§ Your task:
In the entries that follow, find the line containing "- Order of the", then output exactly every line from the first through that one.

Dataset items

★ ★ ★ ★ ★ ★ ★

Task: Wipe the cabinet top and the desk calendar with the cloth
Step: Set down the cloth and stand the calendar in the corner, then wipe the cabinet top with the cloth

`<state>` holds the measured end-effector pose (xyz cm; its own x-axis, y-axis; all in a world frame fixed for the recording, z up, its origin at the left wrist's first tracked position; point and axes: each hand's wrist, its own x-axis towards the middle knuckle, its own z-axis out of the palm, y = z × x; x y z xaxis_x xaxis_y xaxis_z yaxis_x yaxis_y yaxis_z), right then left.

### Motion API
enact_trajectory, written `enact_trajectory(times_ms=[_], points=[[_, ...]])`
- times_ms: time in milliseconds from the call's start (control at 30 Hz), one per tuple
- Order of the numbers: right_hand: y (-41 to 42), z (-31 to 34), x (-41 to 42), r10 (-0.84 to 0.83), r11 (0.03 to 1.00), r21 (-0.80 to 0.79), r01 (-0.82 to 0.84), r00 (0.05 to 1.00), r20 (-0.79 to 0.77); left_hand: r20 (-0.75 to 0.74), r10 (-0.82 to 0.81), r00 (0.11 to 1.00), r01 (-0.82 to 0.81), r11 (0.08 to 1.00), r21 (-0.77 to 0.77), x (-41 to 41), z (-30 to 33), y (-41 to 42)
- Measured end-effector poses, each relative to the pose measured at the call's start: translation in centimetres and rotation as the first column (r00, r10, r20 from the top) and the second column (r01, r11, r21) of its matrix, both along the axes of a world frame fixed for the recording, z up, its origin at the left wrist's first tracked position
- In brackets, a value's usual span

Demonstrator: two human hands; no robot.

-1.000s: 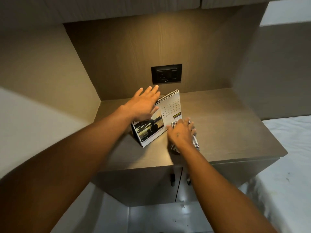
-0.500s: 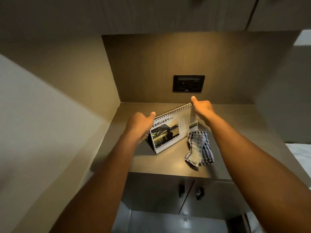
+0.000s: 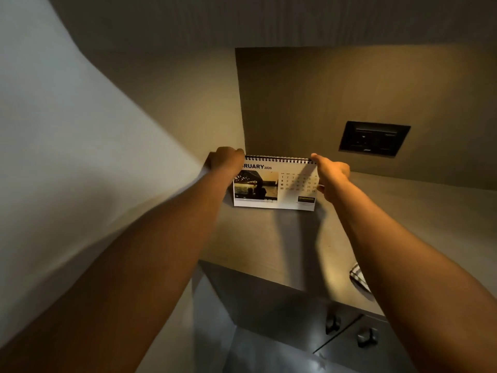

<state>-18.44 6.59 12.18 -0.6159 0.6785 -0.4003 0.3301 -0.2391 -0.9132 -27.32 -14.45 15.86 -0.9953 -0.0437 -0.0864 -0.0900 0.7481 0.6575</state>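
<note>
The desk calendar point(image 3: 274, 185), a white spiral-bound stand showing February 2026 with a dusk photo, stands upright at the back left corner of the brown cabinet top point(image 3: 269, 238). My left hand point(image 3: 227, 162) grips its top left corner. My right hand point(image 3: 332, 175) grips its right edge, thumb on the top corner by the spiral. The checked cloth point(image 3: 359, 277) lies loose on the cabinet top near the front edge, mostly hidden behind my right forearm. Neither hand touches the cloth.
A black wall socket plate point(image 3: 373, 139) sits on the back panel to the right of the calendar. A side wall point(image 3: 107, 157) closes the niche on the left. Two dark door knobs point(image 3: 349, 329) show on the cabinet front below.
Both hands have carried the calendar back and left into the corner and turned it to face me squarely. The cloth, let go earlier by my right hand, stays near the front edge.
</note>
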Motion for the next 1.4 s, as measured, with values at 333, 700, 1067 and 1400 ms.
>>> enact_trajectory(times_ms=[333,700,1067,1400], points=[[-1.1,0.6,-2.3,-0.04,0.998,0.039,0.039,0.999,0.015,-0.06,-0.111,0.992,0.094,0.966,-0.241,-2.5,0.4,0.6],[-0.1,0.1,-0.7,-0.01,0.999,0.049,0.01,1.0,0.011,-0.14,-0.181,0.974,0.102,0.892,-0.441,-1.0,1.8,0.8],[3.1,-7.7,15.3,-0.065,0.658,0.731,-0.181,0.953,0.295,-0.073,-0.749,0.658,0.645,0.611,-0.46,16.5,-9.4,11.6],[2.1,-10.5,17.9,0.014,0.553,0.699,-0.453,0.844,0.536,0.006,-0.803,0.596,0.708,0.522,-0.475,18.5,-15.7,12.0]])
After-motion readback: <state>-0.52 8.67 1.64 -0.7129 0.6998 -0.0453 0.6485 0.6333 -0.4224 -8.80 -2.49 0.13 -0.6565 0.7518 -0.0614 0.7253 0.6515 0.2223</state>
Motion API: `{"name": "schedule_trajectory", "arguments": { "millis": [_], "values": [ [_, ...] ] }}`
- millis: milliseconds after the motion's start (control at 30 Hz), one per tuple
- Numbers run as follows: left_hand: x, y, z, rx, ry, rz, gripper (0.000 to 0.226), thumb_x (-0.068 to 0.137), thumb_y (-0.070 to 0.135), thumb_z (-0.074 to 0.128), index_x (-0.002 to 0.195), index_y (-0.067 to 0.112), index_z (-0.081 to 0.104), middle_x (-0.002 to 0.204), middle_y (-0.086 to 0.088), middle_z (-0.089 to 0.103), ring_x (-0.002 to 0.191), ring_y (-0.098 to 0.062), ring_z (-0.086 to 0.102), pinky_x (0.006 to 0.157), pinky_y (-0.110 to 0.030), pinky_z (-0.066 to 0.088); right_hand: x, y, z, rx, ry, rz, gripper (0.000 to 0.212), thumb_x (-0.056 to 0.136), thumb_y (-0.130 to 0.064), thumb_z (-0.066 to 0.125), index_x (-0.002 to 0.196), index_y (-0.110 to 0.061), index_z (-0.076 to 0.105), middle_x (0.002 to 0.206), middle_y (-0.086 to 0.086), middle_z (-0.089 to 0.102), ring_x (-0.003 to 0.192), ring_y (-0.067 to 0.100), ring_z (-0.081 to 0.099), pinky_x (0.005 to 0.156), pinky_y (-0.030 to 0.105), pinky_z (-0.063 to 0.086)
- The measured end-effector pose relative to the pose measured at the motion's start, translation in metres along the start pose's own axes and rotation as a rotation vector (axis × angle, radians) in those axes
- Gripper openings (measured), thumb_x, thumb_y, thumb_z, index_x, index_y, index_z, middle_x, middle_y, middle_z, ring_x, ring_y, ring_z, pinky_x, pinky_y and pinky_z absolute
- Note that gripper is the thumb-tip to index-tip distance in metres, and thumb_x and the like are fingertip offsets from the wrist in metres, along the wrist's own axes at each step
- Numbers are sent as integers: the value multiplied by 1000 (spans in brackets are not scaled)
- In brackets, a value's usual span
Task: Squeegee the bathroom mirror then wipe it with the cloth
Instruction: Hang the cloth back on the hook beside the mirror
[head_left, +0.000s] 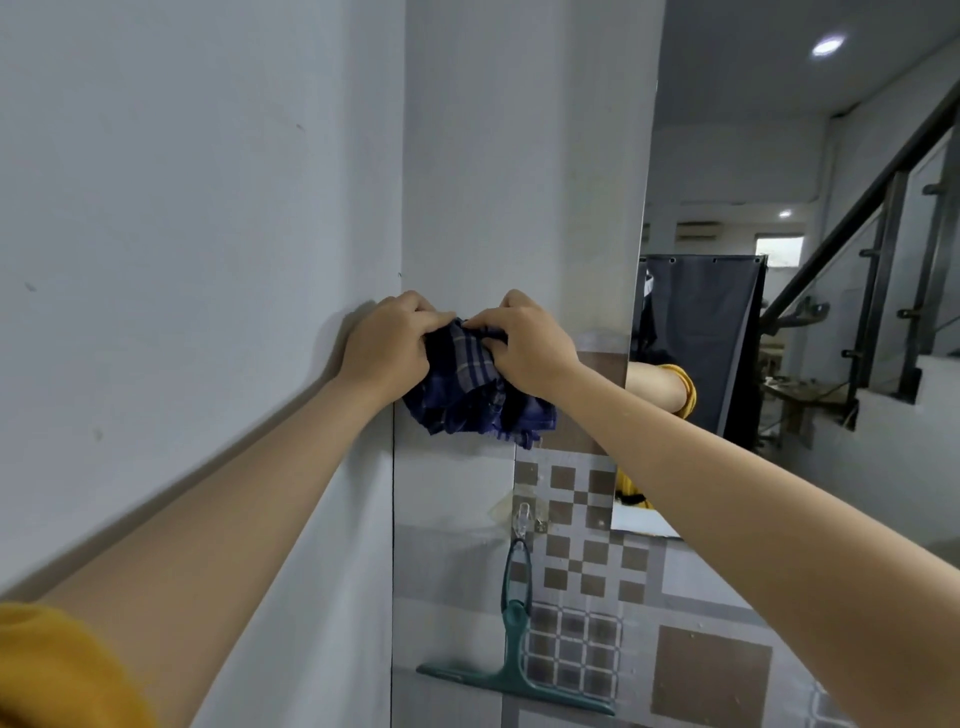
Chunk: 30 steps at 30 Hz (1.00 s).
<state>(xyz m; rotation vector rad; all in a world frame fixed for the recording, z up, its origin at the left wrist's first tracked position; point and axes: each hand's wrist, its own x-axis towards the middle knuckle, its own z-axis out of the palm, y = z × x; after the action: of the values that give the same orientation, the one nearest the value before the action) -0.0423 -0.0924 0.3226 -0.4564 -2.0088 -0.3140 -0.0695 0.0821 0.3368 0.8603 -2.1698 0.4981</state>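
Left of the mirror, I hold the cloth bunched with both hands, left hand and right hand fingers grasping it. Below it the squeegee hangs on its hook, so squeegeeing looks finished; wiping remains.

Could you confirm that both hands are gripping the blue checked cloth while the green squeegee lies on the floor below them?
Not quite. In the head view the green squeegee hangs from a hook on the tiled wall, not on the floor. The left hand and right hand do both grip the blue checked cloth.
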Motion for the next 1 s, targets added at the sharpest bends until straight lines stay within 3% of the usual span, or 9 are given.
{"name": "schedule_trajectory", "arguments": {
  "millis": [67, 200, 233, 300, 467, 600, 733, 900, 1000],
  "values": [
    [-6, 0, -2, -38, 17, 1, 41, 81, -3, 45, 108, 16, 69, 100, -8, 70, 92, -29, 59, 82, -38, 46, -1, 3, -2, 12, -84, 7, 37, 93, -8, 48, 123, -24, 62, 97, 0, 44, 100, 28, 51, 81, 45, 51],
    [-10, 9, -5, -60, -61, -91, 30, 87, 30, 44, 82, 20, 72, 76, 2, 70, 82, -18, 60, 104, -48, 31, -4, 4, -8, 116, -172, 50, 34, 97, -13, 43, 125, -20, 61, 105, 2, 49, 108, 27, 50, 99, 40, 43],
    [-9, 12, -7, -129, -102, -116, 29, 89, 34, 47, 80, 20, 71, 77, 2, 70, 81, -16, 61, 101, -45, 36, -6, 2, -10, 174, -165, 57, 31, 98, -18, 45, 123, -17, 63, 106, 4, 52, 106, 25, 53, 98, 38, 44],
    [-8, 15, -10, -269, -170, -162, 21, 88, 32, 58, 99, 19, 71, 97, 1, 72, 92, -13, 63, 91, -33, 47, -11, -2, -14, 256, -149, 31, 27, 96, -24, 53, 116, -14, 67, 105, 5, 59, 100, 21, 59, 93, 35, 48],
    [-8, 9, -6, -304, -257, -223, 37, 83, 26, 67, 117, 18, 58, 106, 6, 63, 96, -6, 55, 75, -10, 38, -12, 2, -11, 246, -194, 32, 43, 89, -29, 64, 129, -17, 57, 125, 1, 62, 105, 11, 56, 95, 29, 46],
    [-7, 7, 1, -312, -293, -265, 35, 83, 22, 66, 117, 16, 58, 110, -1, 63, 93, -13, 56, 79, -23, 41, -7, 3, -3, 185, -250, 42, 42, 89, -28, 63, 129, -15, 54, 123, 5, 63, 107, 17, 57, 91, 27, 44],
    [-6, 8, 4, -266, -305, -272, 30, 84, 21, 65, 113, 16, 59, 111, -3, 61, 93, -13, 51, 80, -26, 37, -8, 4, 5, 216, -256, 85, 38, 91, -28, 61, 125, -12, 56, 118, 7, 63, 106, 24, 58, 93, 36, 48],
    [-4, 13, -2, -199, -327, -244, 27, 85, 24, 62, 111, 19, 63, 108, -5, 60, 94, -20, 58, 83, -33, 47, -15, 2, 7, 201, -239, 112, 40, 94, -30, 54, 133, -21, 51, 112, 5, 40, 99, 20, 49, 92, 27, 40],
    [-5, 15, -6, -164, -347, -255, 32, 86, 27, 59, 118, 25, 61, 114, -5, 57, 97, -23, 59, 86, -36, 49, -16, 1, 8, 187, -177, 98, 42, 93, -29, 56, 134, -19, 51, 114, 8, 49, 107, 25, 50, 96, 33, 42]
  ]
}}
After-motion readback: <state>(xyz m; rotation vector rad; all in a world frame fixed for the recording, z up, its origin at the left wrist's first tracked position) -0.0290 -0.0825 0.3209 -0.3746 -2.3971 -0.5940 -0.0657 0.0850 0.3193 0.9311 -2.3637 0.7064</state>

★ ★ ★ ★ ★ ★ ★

§ Your response:
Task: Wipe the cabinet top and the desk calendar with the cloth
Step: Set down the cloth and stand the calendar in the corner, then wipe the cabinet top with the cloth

`<state>` holds the measured end-effector pose (xyz cm; its own x-axis, y-axis; all in a world frame fixed for the recording, z up, its origin at the left wrist's first tracked position; point and axes: each hand's wrist, its own x-axis towards the middle knuckle, its own z-axis out of the palm, y = z × x; x y z xaxis_x xaxis_y xaxis_z yaxis_x yaxis_y yaxis_z), right then left.

### Motion API
enact_trajectory, written `enact_trajectory(times_ms=[_], points=[[_, ...]])`
- times_ms: time in milliseconds from the call's start (control at 30 Hz), one per tuple
- Order of the numbers: right_hand: y (-41 to 42), z (-31 to 34), x (-41 to 42), r10 (-0.84 to 0.83), r11 (0.03 to 1.00), r21 (-0.80 to 0.79), r01 (-0.82 to 0.84), r00 (0.05 to 1.00), r20 (-0.79 to 0.77); left_hand: r20 (-0.75 to 0.74), r10 (-0.82 to 0.81), r00 (0.11 to 1.00), r01 (-0.82 to 0.81), r11 (0.08 to 1.00), r21 (-0.77 to 0.77), x (-41 to 41), z (-30 to 33), y (-41 to 42)

This finishes the response to the exercise.